Your reply should be the whole listing, copied exactly, with the pictures left out.

DATA EXTRACT >>
┌──
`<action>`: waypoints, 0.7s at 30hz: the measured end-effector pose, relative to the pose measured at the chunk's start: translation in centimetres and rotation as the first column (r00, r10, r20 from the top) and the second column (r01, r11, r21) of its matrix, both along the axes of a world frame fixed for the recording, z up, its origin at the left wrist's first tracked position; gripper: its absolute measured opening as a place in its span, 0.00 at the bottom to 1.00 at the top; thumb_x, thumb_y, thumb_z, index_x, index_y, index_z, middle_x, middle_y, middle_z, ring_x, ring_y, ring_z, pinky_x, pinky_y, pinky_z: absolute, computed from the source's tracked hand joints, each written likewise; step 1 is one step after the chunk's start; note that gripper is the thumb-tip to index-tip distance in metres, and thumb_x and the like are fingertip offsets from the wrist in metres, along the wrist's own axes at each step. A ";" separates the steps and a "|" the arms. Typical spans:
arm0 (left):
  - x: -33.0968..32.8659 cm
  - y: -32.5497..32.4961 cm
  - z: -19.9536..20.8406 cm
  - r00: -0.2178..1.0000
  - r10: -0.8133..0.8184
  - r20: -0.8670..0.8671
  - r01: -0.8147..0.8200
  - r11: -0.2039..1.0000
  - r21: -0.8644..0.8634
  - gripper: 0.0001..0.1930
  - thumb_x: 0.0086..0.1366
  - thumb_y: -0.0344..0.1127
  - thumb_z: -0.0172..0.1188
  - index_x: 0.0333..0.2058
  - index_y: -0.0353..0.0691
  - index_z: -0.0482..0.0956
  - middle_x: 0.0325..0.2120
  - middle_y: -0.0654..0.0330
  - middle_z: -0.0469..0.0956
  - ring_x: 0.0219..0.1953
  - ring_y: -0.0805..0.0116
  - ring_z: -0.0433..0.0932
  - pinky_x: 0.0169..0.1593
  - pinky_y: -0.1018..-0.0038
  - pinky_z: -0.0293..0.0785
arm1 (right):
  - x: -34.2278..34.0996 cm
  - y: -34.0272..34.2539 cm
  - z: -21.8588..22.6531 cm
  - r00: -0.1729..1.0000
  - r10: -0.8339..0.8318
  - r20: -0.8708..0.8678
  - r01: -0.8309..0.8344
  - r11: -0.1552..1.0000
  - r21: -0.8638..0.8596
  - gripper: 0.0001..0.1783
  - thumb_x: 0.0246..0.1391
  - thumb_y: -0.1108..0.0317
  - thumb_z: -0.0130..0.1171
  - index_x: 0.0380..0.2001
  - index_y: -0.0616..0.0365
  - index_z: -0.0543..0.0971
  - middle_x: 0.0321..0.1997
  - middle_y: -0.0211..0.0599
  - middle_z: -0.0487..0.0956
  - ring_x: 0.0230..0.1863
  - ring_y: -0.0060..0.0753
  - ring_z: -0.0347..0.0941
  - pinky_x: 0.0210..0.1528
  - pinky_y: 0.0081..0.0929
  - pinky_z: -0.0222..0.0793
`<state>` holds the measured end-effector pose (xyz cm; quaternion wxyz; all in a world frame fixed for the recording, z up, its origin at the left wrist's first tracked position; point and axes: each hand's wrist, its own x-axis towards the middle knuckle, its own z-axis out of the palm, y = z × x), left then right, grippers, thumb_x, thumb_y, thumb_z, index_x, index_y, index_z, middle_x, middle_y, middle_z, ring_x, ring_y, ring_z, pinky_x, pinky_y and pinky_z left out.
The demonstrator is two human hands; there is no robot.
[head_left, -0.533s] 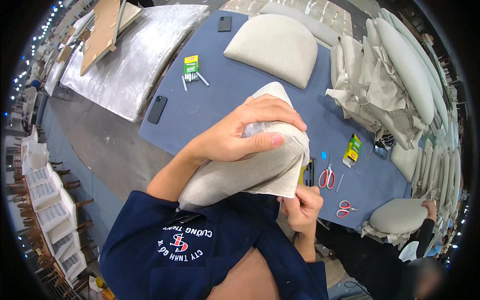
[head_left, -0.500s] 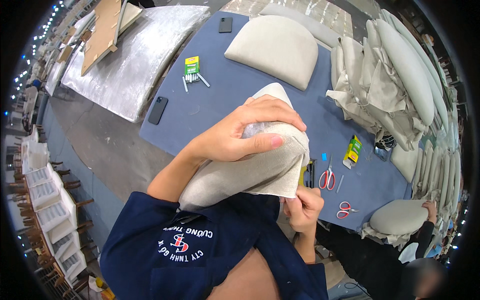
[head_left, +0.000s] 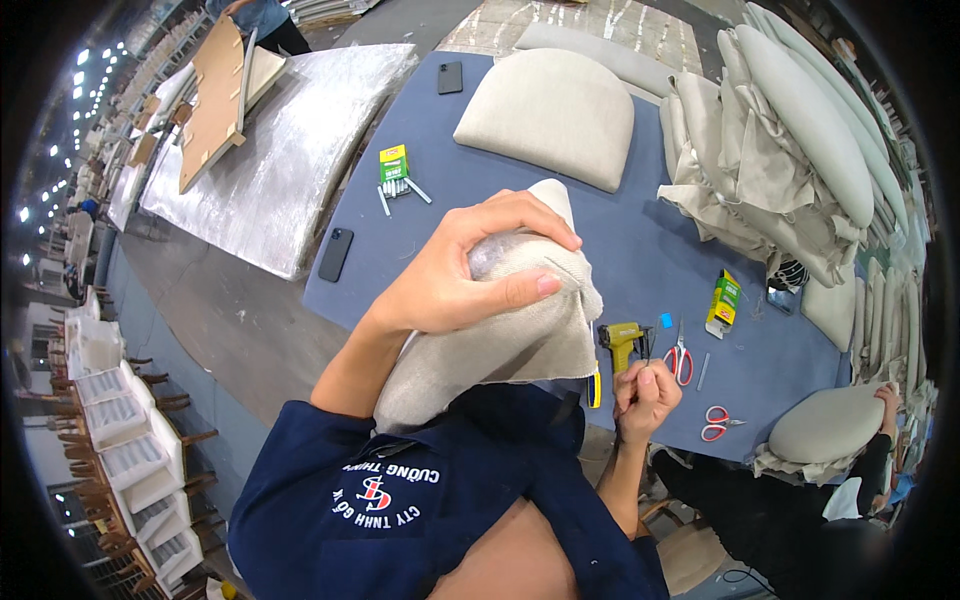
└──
RESPONSE AREA >>
`<action>`: waypoints, 0.7s at 30hz: the measured end-effector pose, relative to the pose measured at the chunk's start: translation in centimetres and rotation as the first column (r00, r10, r20 from the top) and the second column (r01, r11, r21) of its matrix, both along the axes of a world frame fixed for the recording, z up, its origin at the left wrist's first tracked position; gripper: its absolute measured opening as a place in its span, 0.00 at the bottom to 1.00 at the top; thumb_x, thumb_y, thumb_z, index_x, index_y, index_z, middle_x, middle_y, middle_z, ring_x, ring_y, ring_z, pinky_x, pinky_y, pinky_z: absolute, computed from the source's tracked hand joints, each written likewise; step 1 is one step after the chunk's start; note that gripper is the thumb-tip to index-tip distance in metres, and thumb_x and the like are fingertip offsets from the wrist in metres, along the wrist's own axes at each step. A ";" separates the steps and a "|" the arms. Typical spans:
arm0 (left):
  - x: -33.0968..32.8659 cm
  - y: -32.5497..32.4961 cm
  - z: -19.9536..20.8406 cm
  - r00: -0.2178..1.0000
  - r10: -0.8133..0.8184
  - r20: -0.8670..0.8671
  - r01: -0.8147..0.8200
  - r11: -0.2039..1.0000
  - r21: -0.8644..0.8634
  - gripper: 0.0001..0.1930
  - thumb_x: 0.0086..0.1366
  - thumb_y: -0.0344..0.1127
  - thumb_z: -0.0172..0.1188
  - index_x: 0.0333..0.2058
  - index_y: -0.0353..0.0691
  - index_z: -0.0482..0.0956
  - middle_x: 0.0325..0.2120
  - middle_y: -0.0654..0.0330
  - middle_z: -0.0469..0.0956
  - ring_x: 0.0219..0.1953
  - ring_y: -0.0805..0.0116
  - ring_z: -0.0433..0.0932
  - pinky_x: 0.0169..0.1593
  - pinky_y: -0.1018..-0.0038
  - pinky_z: -0.0293..0.0785
arm1 (right):
  - x: -34.2278..34.0996 cm
  - y: -34.0272..34.2539 cm
  - z: -21.8588..22.6531 cm
  - r00: -0.1729..1.0000
  - r10: -0.8339..0.8318
  - r20: -0.8708..0.8678
  - r01: -0.8309..0.8344
  - r11: -0.1552..1.0000
  - r21: -0.8638..0.8596
  - gripper: 0.0001..0.1783
  - thumb_x: 0.0246..0.1391
  - thumb_y: -0.1108..0.0317
  - thumb_z: -0.0130..0.1171
  - index_x: 0.0380..0.2001
  - index_y: -0.0616..0.0365
  - index_z: -0.0543..0.0971
  - middle_x: 0.0321..0.1997
  - middle_y: -0.0211..0.0599
  - middle_z: -0.0487..0.0956
  - ring_x: 0.0230..0.1863
  - ring_y: -0.0060..0.0753
  - ring_z: -0.0347..0.0941
  - pinky_x: 0.0210..0.1528
  - pinky_y: 0.0081..0.0929
  - pinky_z: -0.0222..0.0793
`<state>` holds the measured end-effector pose (xyz cm; quaternion wxyz; all in a world frame fixed for the recording, z up, its origin at the left wrist's first tracked position; point and axes: each hand's wrist, its own x-axis towards the middle knuckle, its own z-axis out of the palm, y = z × x), left then right, grippers, thumb_x, thumb_y, thumb_z, index_x, index_y, index_z, middle_x, middle_y, middle_z, ring_x, ring_y, ring_z, pinky_x, pinky_y and pinky_z left out.
The demonstrator is two human hands; there is no robot.
[head_left, -0.533s] 
[head_left, -0.500s] 
[head_left, +0.000s] 

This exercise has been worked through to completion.